I get home and drink a glass of water to replace all that sweat I lost during the afternoon. Then I grab my skateboard and go zooming down the block to the park to be with the other kids. I know I saw them in school, but when I get to the park, it's like I haven't seen them all day. Our skateboards have kevlar on them to give them just the right pop. That's the same stuff they put in policemen's bulletproof jackets to keep bullets out. Only on skateboards it makes the stronger and longer lasting. 

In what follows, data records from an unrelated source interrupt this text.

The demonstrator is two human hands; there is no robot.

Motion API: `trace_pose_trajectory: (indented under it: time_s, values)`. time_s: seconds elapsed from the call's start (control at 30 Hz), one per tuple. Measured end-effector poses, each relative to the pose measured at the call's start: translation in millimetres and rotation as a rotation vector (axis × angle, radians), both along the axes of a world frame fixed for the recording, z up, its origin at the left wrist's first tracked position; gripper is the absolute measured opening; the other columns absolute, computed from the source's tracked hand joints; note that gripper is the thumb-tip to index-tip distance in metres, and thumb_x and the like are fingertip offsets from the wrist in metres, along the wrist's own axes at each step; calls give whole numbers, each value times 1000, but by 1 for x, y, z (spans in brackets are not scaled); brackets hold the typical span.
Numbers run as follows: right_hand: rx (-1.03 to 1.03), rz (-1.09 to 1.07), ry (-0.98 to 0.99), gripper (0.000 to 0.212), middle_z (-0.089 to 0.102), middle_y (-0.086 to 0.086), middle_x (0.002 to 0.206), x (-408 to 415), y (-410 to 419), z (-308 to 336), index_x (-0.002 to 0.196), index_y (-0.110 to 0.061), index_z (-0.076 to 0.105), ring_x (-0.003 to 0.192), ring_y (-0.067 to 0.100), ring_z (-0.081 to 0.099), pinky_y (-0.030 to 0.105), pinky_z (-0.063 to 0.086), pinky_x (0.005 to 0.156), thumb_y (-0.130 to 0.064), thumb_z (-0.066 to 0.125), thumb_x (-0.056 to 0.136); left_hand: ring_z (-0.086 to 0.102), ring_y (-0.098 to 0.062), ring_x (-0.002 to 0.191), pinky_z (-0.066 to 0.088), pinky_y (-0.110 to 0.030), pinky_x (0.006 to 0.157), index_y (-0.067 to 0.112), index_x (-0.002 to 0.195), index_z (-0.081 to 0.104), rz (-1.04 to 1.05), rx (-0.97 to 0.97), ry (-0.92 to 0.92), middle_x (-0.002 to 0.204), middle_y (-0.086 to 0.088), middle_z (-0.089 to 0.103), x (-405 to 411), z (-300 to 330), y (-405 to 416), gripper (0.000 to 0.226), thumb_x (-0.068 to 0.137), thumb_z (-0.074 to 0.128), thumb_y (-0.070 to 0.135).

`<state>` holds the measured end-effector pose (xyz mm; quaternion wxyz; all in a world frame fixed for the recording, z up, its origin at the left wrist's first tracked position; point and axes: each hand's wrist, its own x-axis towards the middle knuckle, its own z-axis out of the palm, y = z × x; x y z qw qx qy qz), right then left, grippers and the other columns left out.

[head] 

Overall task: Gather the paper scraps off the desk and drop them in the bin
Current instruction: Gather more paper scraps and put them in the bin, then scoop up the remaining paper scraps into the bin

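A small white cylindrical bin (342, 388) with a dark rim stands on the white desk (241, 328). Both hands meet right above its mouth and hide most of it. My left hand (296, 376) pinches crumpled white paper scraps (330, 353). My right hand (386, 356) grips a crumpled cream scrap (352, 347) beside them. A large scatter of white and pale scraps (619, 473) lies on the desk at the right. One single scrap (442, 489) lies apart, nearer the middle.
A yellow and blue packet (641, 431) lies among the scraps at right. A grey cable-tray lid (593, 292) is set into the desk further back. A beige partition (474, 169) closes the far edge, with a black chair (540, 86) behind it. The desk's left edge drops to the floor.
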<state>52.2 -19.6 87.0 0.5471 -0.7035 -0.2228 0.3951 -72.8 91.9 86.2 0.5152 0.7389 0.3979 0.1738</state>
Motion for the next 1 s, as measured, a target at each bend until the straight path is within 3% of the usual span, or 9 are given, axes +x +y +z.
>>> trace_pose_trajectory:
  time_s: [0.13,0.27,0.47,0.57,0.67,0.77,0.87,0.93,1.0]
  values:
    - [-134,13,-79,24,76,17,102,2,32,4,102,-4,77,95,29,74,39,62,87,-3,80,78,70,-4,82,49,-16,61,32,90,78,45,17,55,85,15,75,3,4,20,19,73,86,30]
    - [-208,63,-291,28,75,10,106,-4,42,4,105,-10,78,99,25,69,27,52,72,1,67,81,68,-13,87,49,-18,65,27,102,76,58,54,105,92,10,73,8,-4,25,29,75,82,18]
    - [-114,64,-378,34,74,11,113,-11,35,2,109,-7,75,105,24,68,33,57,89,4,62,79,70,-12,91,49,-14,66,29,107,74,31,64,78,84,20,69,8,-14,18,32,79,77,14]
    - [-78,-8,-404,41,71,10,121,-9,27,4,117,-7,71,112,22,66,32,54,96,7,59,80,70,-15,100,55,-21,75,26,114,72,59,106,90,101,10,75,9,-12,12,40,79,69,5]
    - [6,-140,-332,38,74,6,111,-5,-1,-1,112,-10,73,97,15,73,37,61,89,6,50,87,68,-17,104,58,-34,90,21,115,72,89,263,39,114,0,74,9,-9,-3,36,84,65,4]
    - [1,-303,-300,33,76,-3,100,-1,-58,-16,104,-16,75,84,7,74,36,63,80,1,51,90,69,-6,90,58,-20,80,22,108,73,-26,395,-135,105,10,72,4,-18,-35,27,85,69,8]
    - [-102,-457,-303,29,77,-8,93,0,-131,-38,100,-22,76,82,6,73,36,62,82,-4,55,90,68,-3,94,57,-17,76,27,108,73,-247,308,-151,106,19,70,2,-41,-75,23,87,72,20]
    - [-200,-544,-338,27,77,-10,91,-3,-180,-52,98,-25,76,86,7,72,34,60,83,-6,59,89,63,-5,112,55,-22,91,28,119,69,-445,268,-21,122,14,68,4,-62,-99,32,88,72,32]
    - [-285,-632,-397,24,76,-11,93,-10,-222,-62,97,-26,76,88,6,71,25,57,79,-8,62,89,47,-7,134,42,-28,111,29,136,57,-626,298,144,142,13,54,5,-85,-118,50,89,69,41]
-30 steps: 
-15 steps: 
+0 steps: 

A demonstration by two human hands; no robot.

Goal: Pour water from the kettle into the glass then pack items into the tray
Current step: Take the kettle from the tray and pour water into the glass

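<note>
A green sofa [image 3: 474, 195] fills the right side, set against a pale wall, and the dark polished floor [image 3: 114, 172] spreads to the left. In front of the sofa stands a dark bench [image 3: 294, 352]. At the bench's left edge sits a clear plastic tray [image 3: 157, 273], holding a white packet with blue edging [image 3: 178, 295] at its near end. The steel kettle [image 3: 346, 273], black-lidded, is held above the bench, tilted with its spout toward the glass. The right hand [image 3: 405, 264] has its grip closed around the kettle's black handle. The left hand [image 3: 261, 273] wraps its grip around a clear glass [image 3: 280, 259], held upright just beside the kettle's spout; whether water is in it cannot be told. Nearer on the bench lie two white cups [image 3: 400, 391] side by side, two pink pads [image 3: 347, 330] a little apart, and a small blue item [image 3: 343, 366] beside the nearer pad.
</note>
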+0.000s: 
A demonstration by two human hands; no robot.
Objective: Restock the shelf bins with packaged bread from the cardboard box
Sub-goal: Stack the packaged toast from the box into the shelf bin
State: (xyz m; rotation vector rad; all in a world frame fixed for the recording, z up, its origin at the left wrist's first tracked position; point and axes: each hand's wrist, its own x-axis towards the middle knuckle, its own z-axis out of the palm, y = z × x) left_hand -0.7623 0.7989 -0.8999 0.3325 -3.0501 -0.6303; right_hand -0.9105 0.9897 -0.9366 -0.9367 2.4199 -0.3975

While we skateboard, we talk about calling each other on the phone in the evening, and watching television, and who is going to the dance in the gym this weekend. Oh yeah, the phone is made of plastic, and it runs on electricity. The television is plastic and glass and metal, and it runs on electricity, too. And, the shows we see on television are mostly taped __ the tapes are kind of like the ones in the musical tape player __ plastic and magnetic stuff __ but they don't just record sound __ they record pictures, too. And, at the dance at they gym, we'll use more of those music tapes, but they'll be better than the ones we have to use in music class. They'll be like the ones we hear on the radio. Yes, our radio is plastic, and yes, it, too, runs on electricity. But this electricity comes in a battery, instead of plugging into the wall.

Anyway, we haven't skateboarded very long when that nice cool cloud starts to drop rain on us. I don't mind playing in the rain, but my parents are afraid I'll be hit by lightning, and the other kids' parents also want them home, too. So, we all go home, even though we know that means we'll have to start our homework. That's more dead trees and dyes in ink and rubbed off graphite from pencils that are also made of wood.

We'll you've got the idea now. I wear plastic, I sit in plastic chairs and plastic_covered bus seats. I listen to music recorded on plastic. I watch movies recorded on plastic. I use a plastic tooth brush. I play with plastic balls, and ride in a bus that has rubber wheels made from oil. I even chew plastic gum. Everywhere I go, and everything I do uses something made by chemistry __ usually from oil.

I also run my own chemical factory inside my own body. I have chemicals in me that tell me when I'm hungry, or when I'm sick. I use oxygen and make carbon dioxide. I eat food to get the chemicals so I can grow taller and play.

It's wild if you think about it.

So, anyway, I do my homework, get hungry, eat dinner, make my telephone calls, watch my television show, brush my teeth with fluoride toothpaste again, and go to bed. But before I fall asleep, I remember to set my alarm clock, which by the way is also a plastic alarm clock, but it's got a softer body, like the seats on the bus, instead of being hard and brittle like my old one.